- WORK INSTRUCTION -
For this exercise, the lines from the one with "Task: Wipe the" through the final line of the data below are to be transcribed exactly, and pictures are to be skipped.

(Dataset items)

↓

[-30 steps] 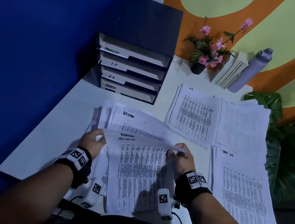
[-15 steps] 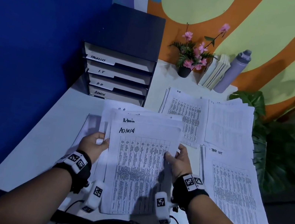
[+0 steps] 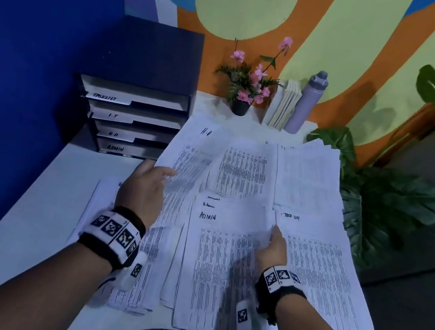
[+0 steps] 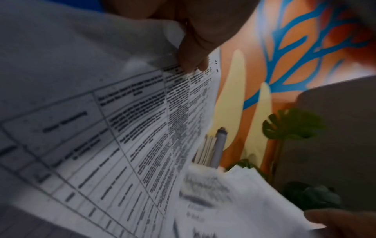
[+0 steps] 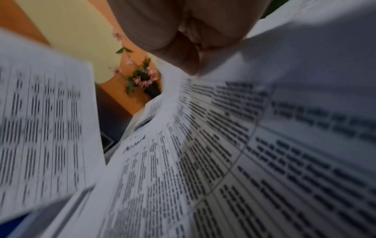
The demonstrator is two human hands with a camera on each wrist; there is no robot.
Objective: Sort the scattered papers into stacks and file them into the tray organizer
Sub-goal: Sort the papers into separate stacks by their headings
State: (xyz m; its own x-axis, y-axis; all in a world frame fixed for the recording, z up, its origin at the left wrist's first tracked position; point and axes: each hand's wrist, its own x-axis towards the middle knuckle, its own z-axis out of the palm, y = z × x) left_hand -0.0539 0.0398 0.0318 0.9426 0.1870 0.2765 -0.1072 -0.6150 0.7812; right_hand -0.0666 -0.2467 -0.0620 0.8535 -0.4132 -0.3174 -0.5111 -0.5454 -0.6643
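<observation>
The left hand [image 3: 146, 190] holds the H-R sheet [image 3: 187, 165] in its grip, lifted toward 11 o'clock near the tray organizer [image 3: 137, 105]. The right hand [image 3: 274, 248] pinches the right edge of the ADMIN stack [image 3: 220, 263], lying at centre on the bench [image 3: 28, 219].

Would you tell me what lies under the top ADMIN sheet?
Under the ADMIN sheet, more sheets' edges show at its top and left, one headed similarly. Their printed areas, and the table beneath, are covered.
</observation>
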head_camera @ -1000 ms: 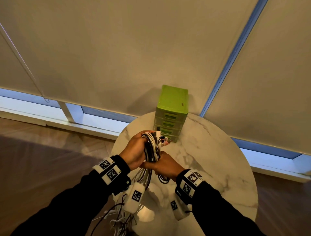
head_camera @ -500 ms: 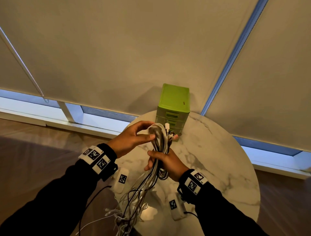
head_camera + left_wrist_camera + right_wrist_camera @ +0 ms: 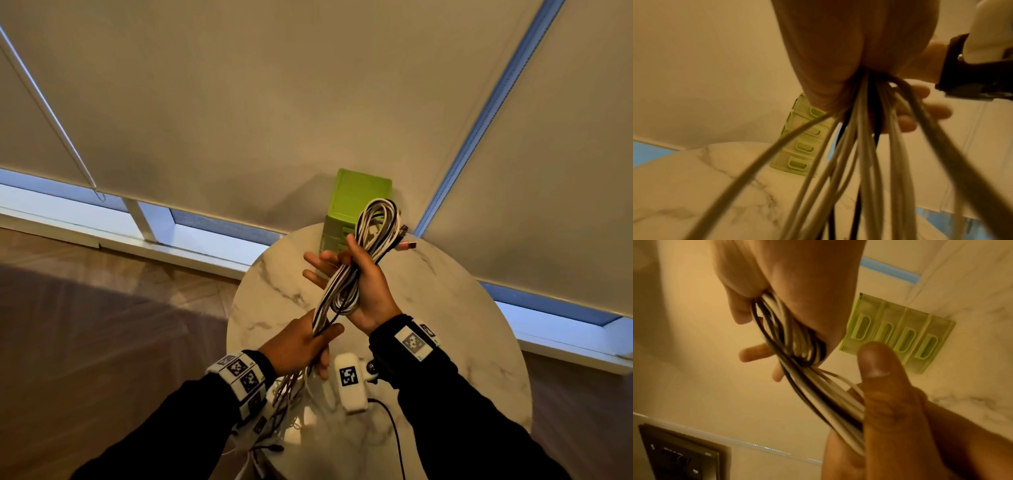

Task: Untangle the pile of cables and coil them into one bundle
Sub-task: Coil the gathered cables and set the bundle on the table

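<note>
Head view: I note the cables [image 3: 356,260] held above the middle of the round table [image 3: 479,342], looped at the top in front of the green drawer unit [image 3: 359,192] at the table's far edge. My right hand [image 3: 366,294] has thumb and palm clamped on the loops, its other fingers [image 3: 313,258] spread apart. My left hand [image 3: 301,346], lower, has fingers closed round the loose strands, which trail over the near edge.

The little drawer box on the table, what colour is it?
Lime green drawer box; the head view shows it best.
</note>
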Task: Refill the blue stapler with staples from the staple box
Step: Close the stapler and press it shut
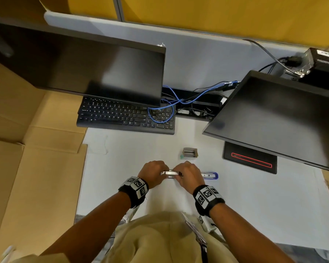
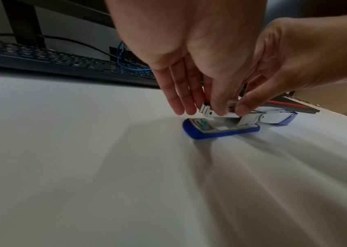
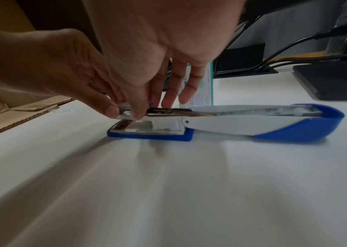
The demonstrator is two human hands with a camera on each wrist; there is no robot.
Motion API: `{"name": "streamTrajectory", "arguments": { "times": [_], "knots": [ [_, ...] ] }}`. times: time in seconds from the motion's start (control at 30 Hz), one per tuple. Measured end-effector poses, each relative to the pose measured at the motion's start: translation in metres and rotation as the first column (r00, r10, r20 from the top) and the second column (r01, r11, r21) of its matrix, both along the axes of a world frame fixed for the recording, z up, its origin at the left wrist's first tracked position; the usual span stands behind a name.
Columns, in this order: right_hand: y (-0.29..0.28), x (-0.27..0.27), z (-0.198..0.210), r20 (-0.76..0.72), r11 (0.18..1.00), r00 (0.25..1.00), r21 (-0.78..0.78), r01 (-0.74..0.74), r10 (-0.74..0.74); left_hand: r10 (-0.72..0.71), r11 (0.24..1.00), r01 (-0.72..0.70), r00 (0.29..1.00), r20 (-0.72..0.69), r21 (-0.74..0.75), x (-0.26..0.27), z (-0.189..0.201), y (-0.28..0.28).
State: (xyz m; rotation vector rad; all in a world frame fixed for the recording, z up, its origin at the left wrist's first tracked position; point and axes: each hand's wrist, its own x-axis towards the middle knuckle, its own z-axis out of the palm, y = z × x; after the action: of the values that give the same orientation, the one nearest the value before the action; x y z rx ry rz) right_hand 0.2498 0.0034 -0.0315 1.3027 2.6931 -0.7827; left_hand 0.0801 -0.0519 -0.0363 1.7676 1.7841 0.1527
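The blue stapler (image 1: 210,175) lies opened flat on the white desk, its blue-and-white cover (image 3: 273,125) swung out to the right and its blue base (image 2: 210,132) on the left. The metal magazine (image 3: 168,111) stands raised above the base. My left hand (image 2: 202,107) pinches the magazine's front end between thumb and fingers. My right hand (image 3: 149,107) pinches it just behind, thumb on the near side, fingertips on top over a dark metal strip in the channel. The open staple box (image 1: 190,153) sits just beyond the hands, a little to the right.
A black keyboard (image 1: 125,118) lies beyond the work spot under a dark monitor (image 1: 95,69). A second monitor (image 1: 285,114) and its black base with a red line (image 1: 251,158) stand to the right. Flattened cardboard (image 1: 27,149) covers the left. Cables (image 1: 179,103) run behind.
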Motion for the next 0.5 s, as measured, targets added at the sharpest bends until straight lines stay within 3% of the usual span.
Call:
{"name": "streamTrajectory", "arguments": {
  "times": [0.33,0.5],
  "knots": [
    [0.001,0.002,-0.005,0.047,1.000,0.999,-0.002,-0.013,0.013,-0.030,0.998,0.029,0.999,0.029,0.049,-0.002,-0.006,-0.002],
    [0.005,0.014,-0.009,0.114,1.000,0.993,0.014,-0.027,0.025,-0.154,0.986,0.154,0.988,-0.006,0.070,0.005,-0.005,0.000]
  ]
}}
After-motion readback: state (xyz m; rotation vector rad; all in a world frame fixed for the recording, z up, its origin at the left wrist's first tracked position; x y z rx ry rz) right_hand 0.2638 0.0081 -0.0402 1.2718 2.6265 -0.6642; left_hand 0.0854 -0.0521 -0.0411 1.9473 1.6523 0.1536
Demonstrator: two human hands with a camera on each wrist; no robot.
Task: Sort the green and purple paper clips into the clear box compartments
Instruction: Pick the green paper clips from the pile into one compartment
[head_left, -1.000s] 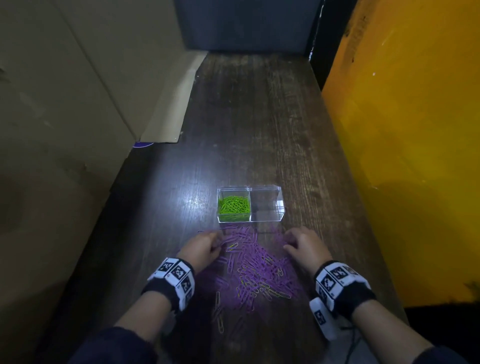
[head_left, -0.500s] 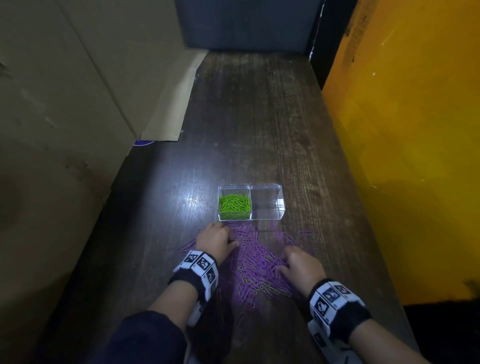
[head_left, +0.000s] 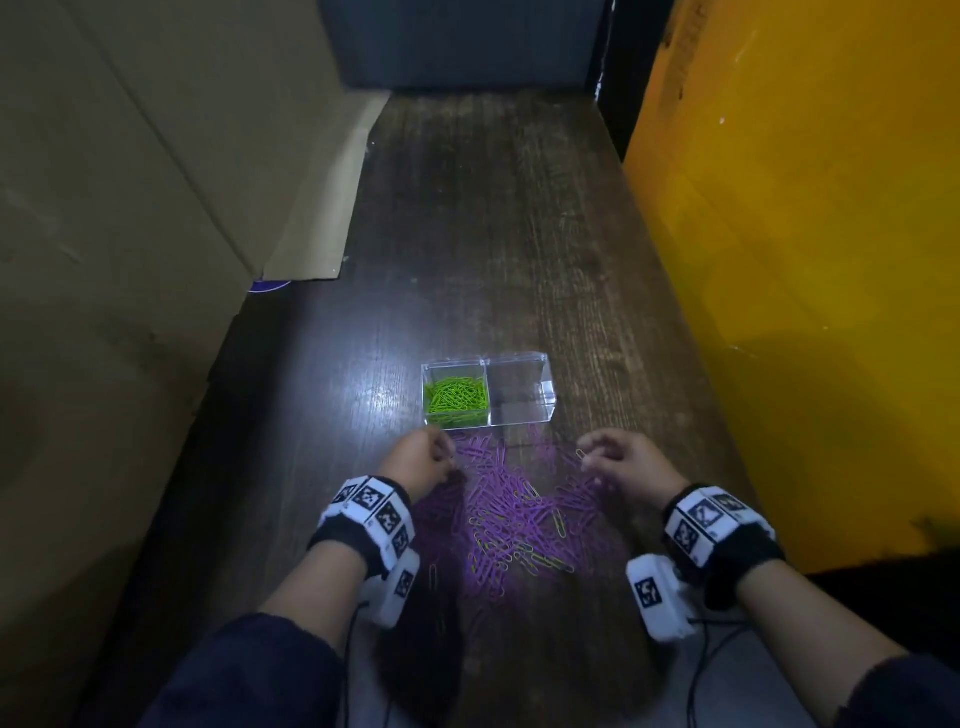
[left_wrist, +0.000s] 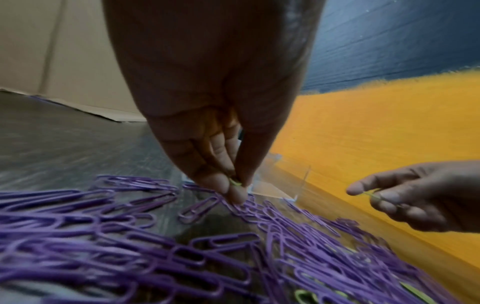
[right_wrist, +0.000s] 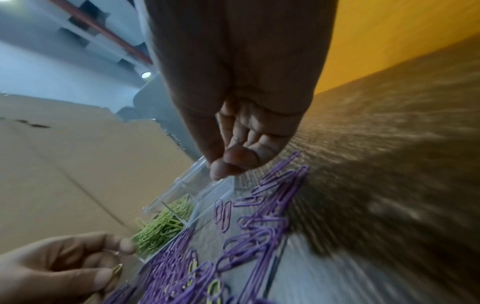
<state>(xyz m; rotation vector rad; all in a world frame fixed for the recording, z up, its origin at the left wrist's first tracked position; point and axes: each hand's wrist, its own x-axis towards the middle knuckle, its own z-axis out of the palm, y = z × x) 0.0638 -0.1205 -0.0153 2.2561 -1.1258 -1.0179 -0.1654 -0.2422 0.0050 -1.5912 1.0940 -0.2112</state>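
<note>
Now, my left hand (left_wrist: 221, 144) and right hand (left_wrist: 413, 197) each pinching a thin green wire clip (left_wrist: 235, 182), I should drop both into the green-filled compartment of the clear plastic box (head_left: 456, 400) just ahead of my fingertips.

I find no readable text, label, brand name, number or sign in any of my views. The only printed marks I see are the black-and-white square code patterns on the white wrist bands (head_left: 372, 506) and on the small white camera housings (head_left: 658, 595) under each wrist; they are patterns, not letters or digits I can read.
</note>
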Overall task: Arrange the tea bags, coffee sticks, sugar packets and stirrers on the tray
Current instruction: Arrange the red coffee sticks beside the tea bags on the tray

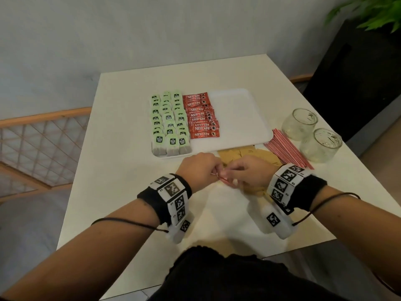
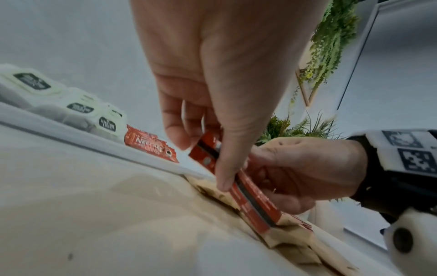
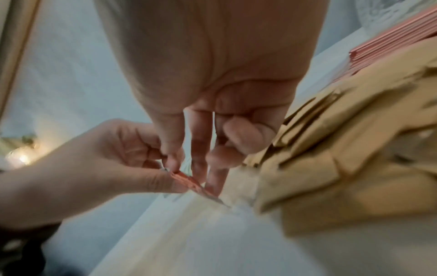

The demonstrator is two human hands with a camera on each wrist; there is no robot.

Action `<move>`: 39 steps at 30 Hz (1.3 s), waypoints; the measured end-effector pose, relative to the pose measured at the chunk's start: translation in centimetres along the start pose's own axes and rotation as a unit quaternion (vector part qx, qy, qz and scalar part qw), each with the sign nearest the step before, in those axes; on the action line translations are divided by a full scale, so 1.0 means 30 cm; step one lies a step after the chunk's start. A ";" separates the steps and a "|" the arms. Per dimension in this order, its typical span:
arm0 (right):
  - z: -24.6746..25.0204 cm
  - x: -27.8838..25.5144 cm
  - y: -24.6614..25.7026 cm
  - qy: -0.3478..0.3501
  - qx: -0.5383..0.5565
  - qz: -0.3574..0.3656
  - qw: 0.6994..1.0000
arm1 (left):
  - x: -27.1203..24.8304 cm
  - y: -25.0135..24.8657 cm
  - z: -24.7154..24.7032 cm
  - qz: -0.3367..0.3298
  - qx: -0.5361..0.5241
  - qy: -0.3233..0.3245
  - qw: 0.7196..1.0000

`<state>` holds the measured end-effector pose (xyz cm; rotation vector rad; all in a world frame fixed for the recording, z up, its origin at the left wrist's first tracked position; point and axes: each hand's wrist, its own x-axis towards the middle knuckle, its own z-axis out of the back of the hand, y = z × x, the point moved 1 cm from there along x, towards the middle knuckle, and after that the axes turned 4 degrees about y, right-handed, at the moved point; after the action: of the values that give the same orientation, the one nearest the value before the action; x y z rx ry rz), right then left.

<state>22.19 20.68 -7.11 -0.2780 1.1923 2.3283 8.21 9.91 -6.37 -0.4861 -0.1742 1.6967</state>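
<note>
A white tray (image 1: pixel 243 118) lies mid-table. Its left part holds rows of green tea bags (image 1: pixel 169 120), with red coffee sticks (image 1: pixel 202 116) stacked beside them. Just in front of the tray, my left hand (image 1: pixel 201 168) and right hand (image 1: pixel 245 172) meet over a small stack of red coffee sticks (image 2: pixel 250 198), both pinching it edge-on above the table. Brown sugar packets (image 1: pixel 249 155) lie under and behind my right hand. Red-and-white stirrers (image 1: pixel 286 148) lie to the right of the tray.
Two empty glasses (image 1: pixel 299 123) (image 1: pixel 320 145) stand at the right, beyond the stirrers. The tray's right half shows bare white. A black cabinet with a plant (image 1: pixel 368 14) is at the far right, a wooden lattice rail (image 1: pixel 43 135) at the left.
</note>
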 end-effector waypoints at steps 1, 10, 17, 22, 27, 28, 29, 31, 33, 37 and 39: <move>0.017 0.000 0.005 -0.004 0.028 -0.004 1.000 | 0.003 0.004 0.012 -0.011 0.009 -0.035 0.999; 0.116 0.052 0.003 -0.069 0.188 0.044 0.979 | 0.020 0.066 0.068 -0.088 -0.085 -0.216 0.969; 0.150 0.088 0.006 -0.108 0.160 0.099 0.976 | 0.049 0.099 0.071 0.073 -0.355 -0.137 0.922; 0.204 0.139 0.031 -0.178 0.194 0.045 0.964 | 0.092 0.103 0.109 0.078 -0.321 -0.190 0.924; 0.225 0.216 0.041 -0.169 0.173 0.008 0.970 | 0.125 0.176 0.170 0.143 -0.129 -0.178 0.965; 0.226 0.233 0.039 -0.161 0.138 -0.011 0.977 | 0.125 0.199 0.187 0.164 -0.059 -0.200 0.964; 0.226 0.249 0.033 -0.151 0.106 -0.034 0.982 | 0.122 0.219 0.206 0.180 -0.016 -0.219 0.959; 0.219 0.281 0.018 -0.126 0.071 -0.081 0.986 | 0.118 0.257 0.224 0.201 0.030 -0.228 0.952; 0.208 0.311 0.009 -0.114 0.062 -0.118 0.985 | 0.117 0.284 0.225 0.213 0.064 -0.213 0.952; 0.191 0.364 0.005 -0.139 0.085 -0.156 0.974 | 0.136 0.280 0.198 0.202 0.119 -0.125 0.964; 0.191 0.393 0.000 -0.146 0.097 -0.168 0.970 | 0.157 0.256 0.175 0.188 0.129 -0.071 0.971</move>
<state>12.41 29.32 -8.40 -0.0572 1.1179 1.8696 -1.41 13.83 -5.61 -0.2092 0.0411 2.0924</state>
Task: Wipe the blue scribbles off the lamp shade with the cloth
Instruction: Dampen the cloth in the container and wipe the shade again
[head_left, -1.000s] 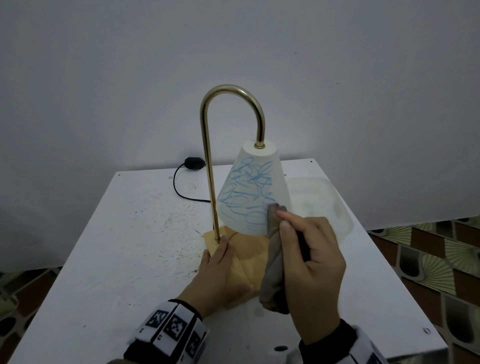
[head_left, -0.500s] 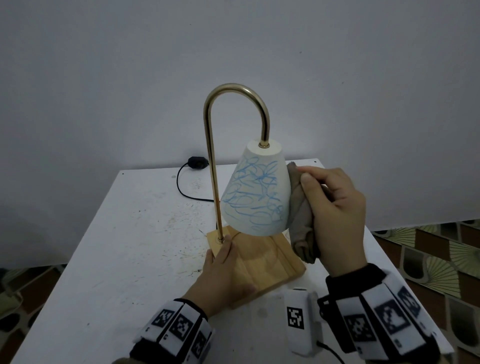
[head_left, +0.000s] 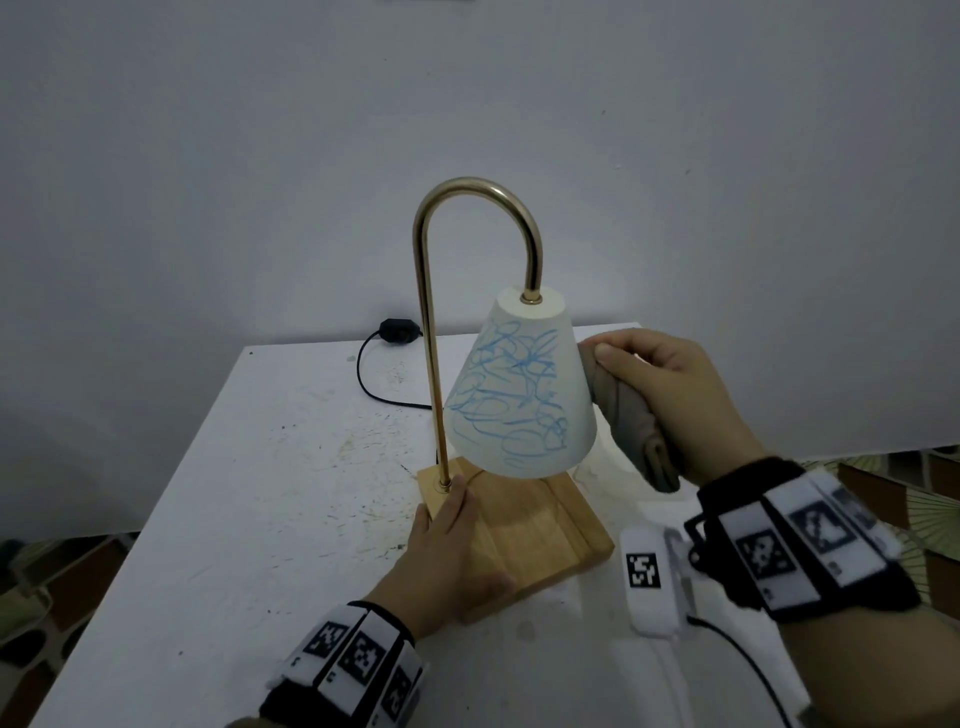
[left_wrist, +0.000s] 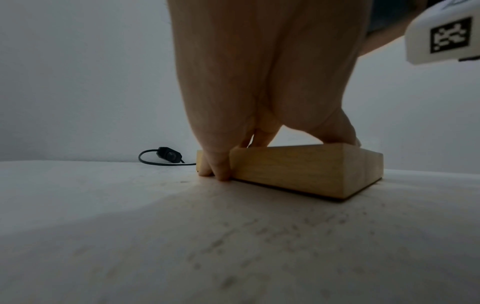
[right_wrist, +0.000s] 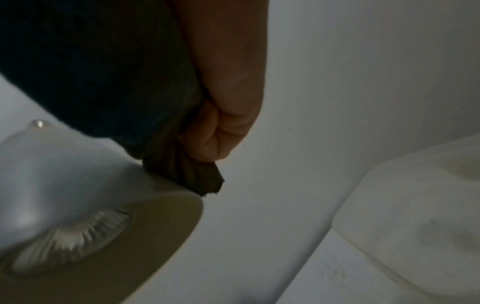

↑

- PROBLEM SOLUTION -
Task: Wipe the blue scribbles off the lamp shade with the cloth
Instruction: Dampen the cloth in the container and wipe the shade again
[head_left, -1.000s] 
[head_left, -0.500s] 
[head_left, +0.000s] 
[left_wrist, +0.000s] 
[right_wrist, +0.000s] 

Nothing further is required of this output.